After the murder of George Floyd two years ago, companies across corporate America looked for ways to help combat racism and further inclusivity. Many issued statements, made contributions to organizations that fight racial injustice and expanded DEI initiatives. But now a new method of assessing and addressing internal inequities—one largely driven by shareholder pressure—is emerging: the civil rights audit.

The trend began when a handful of companies facing criticism about inequities opted to conduct these internal exercises meant to discover, catalog, analyze, root out and correct elements that institutionalize, encourage or condone racism.
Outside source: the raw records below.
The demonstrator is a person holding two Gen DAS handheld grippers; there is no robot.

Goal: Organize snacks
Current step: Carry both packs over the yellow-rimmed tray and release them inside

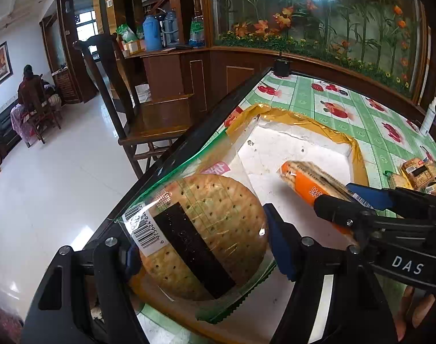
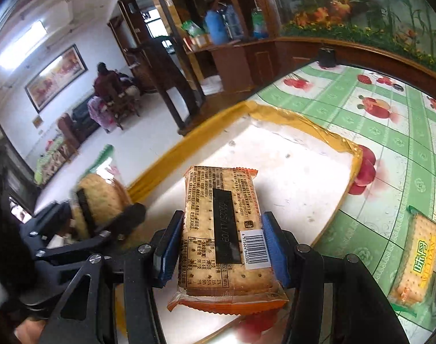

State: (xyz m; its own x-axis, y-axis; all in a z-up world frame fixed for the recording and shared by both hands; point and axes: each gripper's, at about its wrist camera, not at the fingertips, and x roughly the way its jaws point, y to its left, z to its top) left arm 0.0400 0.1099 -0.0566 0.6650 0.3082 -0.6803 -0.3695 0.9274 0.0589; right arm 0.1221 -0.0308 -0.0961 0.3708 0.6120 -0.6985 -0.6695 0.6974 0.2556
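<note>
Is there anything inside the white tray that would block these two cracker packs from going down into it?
Nothing visible does. The white tray floor looks bare below the orange cracker pack in the right gripper and the round cracker pack in the left gripper.

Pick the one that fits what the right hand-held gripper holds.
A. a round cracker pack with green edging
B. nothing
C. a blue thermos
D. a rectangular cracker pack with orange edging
D: the right hand-held gripper has its blue pads clamped on the rectangular orange-edged cracker pack above the white tray.
</note>
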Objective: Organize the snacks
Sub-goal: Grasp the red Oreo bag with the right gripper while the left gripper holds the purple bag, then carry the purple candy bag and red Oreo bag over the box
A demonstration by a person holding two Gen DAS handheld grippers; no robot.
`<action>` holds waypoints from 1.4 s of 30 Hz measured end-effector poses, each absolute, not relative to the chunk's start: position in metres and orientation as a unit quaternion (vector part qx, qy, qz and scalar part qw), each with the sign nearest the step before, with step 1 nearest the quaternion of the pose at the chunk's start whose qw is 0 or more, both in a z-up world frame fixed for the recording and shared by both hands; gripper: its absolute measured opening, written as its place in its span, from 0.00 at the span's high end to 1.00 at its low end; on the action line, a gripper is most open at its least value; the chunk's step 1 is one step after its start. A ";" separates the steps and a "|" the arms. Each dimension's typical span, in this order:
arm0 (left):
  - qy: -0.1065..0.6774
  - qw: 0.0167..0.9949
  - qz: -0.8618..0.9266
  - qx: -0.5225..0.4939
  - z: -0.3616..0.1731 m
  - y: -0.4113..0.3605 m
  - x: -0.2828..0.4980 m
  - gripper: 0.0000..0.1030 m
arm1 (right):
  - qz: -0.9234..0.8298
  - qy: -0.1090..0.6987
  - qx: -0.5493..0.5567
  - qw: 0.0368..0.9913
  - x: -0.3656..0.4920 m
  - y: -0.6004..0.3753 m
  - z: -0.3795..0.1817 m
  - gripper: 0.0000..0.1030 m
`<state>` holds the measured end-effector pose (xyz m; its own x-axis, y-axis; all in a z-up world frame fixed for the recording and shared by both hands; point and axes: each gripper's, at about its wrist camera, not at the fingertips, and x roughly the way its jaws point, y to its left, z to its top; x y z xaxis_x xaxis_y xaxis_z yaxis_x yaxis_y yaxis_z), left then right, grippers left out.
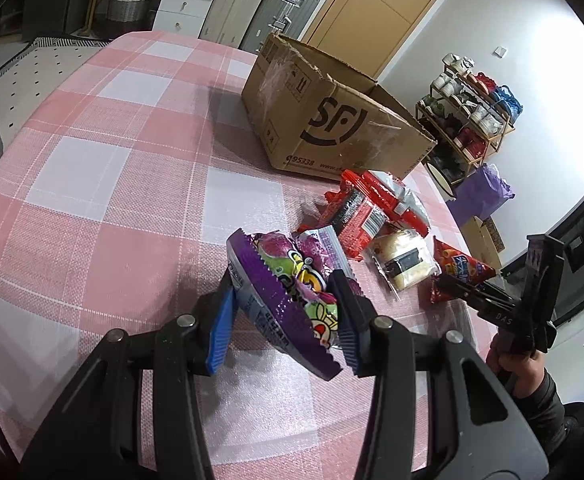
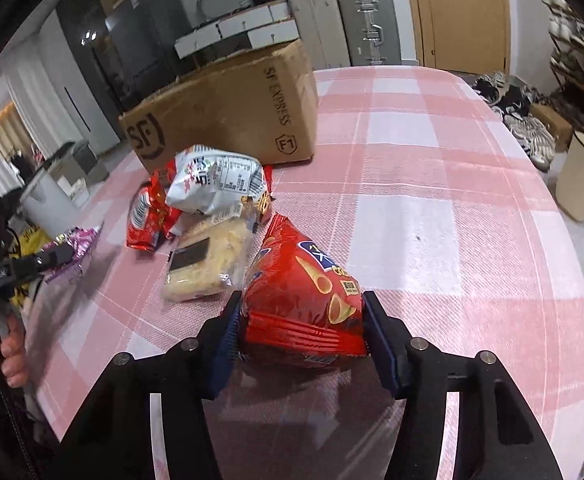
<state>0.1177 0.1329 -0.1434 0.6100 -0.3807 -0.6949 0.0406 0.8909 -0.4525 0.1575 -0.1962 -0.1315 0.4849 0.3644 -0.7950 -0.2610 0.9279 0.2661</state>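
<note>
Two grippers in play, both loaded. Saw the left gripper point(image 1: 286, 292) closest in its own view, pinching a purple pack point(image 1: 276, 264) between blue pads point(image 1: 220, 332), with the pack tilted and held clear of the table point(image 1: 112, 160). Noticed its shadow on the pink and white checked cloth right underneath.

Over on the right wrist view, found the right gripper point(image 2: 301, 312) clamped around the near end of a red bag point(image 2: 303, 280), pads pressed against both sides. Looked like the bag was still lying on the cloth, but couldn't say for sure. Caught a bit of hand point(image 1: 507, 364) gripping that tool's handle at the edge of the left view.

Just past the red bag, spotted a clear bread pack point(image 2: 208, 260) lying flat, nearly touching it. Beyond that, saw a white bag point(image 2: 216, 184) sitting partly on a red pack point(image 2: 148, 220), all bunched close together.

Behind the pile, found an open cardboard box point(image 1: 331, 120) with an SF logo, standing right by the white bag. Couldn't see inside it from either angle.

Further back, off the table, made out suitcases point(image 1: 288, 4), a wooden door point(image 1: 379, 0) and a shoe rack point(image 1: 471, 120) against the wall.
</note>
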 end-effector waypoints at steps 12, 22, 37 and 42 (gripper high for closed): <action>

After civil rights audits had been conducted at companies like Facebook, Airbnb and Starbucks, socially progressive investor groups began introducing shareholder proposals asking for other companies to do the same, and pressure has been building ever since.

Johnson & Johnson shareholders recently approved a civil audit of the company. Home Depot, Chevron and AT&T are other legacy-economy companies that faced calls in the spring to conduct racial equity and racial justice audits, and Tesla is encountering similar demands. In fact, in-depth examinations for hunting down and exposing corporate racial sins are rapidly becoming ensconced as a gold standard for shareholder groups trying to hold directors’ feet to the fire on a range of social and governance issues.

“It’s definitely become a standard tool in the advocacy toolkit, along with shareholder resolutions and other ways to hold companies accountable,” says Victoria Baxter, a senior client partner focused on ESG for Korn Ferry, an executive consulting and recruiting firm.

Resistance has been relatively futile. In May, the Securities & Exchange Commission shot down a request by McDonald’s to exclude such a proposal from its proxy ballot. Directors were already having difficulty keeping up with the tide of ESG initiatives and proposals sweeping over corporate America. JPMorgan Chase CEO Jamie Dimon tried to fend one off by dismissing civil rights audits for adding “bureaucracy and BS” but ultimately ended up agreeing to conduct an analysis.

Even Larry Fink, the CEO of asset-management giant BlackRock—who has been pressing directors to embrace ESG reforms—found himself initiating a civil rights audit of his company last spring, after a string of negative headlines cast doubt on whether the investment firm really was a champion of diversity, as it loudly projected in the post-Floyd era.

“Accountability and transparency are essential principles in achieving our ambitions in this area, and we must lead by example,” Manish Mehta, BlackRock’s global head of human resources, and Michelle Gadsden-Williams, global head of DEI, said in an internal memo last year that was leaked to the press. “We obviously have a great deal of work to do across the firm to achieve our ambitious goals in DEI.”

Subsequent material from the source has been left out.